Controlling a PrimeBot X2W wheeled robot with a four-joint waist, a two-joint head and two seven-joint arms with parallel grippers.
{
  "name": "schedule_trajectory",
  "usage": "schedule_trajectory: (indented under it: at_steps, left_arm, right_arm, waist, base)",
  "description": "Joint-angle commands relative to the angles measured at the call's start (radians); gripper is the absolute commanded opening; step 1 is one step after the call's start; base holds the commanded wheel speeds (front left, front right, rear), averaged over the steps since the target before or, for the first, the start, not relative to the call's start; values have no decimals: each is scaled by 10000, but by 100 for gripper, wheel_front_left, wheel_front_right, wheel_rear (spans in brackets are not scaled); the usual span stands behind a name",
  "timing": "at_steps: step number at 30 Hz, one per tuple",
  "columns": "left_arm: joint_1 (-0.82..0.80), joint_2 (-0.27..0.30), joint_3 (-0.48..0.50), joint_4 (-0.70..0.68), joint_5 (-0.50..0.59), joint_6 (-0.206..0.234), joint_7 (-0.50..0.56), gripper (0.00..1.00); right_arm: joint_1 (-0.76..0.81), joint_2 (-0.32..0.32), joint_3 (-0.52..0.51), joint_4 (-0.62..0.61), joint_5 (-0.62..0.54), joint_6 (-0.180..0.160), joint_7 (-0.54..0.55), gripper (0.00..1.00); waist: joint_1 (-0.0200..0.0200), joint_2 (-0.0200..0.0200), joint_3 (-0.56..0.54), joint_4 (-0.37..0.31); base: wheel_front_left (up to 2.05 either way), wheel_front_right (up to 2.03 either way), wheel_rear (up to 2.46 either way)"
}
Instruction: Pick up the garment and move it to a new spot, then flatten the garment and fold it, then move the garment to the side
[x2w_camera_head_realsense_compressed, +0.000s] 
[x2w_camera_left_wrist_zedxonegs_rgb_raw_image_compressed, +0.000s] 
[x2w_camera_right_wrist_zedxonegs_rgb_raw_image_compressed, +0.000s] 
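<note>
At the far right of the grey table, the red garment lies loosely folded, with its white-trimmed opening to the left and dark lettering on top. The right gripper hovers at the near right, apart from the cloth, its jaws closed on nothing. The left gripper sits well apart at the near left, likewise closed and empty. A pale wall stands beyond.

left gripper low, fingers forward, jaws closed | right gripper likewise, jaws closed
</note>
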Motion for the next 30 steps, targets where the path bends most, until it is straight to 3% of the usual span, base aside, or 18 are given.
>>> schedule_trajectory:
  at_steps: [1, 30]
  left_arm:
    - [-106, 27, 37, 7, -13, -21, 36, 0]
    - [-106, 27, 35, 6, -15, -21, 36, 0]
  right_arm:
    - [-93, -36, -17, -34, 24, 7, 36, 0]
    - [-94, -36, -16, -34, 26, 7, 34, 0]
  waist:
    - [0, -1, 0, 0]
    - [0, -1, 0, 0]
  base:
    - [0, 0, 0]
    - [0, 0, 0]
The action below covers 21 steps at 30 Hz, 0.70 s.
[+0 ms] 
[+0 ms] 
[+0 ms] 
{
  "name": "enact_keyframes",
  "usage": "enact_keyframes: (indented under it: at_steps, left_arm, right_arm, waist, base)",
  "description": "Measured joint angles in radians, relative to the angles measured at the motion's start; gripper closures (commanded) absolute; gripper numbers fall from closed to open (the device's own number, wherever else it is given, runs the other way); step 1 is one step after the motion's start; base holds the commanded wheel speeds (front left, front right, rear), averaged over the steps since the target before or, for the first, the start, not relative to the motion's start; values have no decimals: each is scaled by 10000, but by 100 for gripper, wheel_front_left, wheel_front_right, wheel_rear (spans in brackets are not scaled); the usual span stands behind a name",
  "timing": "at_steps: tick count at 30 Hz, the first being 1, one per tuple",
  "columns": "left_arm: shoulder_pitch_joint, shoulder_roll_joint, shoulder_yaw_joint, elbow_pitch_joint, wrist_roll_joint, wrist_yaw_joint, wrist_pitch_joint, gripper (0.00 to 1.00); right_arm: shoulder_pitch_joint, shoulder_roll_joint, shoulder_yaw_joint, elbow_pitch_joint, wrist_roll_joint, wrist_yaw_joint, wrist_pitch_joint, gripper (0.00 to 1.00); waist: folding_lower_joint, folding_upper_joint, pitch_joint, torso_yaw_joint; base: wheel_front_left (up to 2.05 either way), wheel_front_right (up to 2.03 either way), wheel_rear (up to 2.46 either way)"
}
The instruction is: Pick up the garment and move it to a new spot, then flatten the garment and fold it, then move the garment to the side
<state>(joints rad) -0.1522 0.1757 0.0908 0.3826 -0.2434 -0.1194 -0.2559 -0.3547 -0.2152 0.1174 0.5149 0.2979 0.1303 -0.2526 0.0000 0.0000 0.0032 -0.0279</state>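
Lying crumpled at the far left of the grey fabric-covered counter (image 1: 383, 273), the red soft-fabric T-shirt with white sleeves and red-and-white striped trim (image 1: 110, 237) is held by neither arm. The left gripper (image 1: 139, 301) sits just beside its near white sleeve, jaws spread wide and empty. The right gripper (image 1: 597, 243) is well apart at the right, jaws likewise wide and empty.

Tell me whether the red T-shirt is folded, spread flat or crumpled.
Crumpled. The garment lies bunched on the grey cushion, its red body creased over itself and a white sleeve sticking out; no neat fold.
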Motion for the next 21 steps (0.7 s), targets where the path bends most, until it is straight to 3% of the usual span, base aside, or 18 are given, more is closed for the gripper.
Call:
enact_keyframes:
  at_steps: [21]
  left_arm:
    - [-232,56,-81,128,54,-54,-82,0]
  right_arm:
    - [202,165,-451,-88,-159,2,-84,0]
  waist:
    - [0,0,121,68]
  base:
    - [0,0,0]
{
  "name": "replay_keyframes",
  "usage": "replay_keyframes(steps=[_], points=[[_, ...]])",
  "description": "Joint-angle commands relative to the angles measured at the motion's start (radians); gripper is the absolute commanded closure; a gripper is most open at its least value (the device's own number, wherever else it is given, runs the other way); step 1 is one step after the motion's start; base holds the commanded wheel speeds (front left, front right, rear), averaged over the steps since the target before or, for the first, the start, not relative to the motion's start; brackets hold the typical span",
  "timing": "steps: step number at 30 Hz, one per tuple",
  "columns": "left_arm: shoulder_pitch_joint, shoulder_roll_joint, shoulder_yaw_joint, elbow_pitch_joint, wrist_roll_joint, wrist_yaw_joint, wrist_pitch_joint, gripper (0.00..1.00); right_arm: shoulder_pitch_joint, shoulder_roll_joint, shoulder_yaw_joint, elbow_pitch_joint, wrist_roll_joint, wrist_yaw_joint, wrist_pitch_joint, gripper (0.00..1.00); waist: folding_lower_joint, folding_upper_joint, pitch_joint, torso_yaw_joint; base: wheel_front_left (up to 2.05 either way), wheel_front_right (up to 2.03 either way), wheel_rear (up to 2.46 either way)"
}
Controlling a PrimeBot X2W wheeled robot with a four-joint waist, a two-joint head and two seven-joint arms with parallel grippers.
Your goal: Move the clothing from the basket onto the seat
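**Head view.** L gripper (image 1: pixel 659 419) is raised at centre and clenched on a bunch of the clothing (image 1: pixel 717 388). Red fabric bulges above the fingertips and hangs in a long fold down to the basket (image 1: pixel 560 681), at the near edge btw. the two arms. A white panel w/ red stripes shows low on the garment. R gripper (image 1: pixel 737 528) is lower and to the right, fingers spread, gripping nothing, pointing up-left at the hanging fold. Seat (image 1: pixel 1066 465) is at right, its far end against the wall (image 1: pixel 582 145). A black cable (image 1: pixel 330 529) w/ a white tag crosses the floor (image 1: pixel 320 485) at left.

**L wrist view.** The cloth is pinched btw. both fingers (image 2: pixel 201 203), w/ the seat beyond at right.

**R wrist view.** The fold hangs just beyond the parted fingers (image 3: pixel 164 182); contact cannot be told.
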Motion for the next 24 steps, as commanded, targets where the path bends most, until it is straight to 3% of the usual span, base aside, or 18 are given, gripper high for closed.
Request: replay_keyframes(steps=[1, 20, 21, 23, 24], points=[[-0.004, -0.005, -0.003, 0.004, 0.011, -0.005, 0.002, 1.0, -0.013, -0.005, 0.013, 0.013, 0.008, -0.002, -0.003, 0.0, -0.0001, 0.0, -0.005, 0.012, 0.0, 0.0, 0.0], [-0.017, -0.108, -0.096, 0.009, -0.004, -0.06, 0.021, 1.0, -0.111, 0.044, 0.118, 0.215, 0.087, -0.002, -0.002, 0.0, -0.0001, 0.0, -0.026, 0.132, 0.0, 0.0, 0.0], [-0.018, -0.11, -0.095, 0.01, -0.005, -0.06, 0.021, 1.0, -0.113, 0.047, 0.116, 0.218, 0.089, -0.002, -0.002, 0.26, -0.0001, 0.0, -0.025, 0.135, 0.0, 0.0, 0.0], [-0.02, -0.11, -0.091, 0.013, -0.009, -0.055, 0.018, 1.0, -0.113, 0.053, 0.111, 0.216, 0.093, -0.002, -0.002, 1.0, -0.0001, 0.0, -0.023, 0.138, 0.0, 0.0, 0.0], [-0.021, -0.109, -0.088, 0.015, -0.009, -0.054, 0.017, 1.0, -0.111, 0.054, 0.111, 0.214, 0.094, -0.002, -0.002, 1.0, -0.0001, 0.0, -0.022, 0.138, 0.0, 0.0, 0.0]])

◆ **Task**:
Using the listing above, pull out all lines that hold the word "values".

◆ **Result below**:
  "description": "Joint-angle commands relative to the angles measured at the call's start (radians); gripper is the absolute commanded opening; step 1 is one step after the call's start; base holds the commanded wheel speeds (front left, front right, rear), averaged over the steps since the target before or, for the first, the start, not relative to the call's start; values have no decimals: each is scaled by 10000, but by 100 for gripper, wheel_front_left, wheel_front_right, wheel_rear (spans in brackets are not scaled); the usual span stands behind a name",
  "description": "Measured joint angles in radians, relative to the angles measured at the motion's start; gripper closures (commanded) absolute; gripper numbers fall from closed to open (the device's own number, wherever else it is given, runs the other way); step 1 is one step after the motion's start; base holds the commanded wheel speeds (front left, front right, rear), averaged over the steps since the target before or, for the first, the start, not relative to the motion's start; values have no decimals: each is scaled by 10000, but by 100 for gripper, wheel_front_left, wheel_front_right, wheel_rear (spans in brackets are not scaled); the usual span stands behind a name",

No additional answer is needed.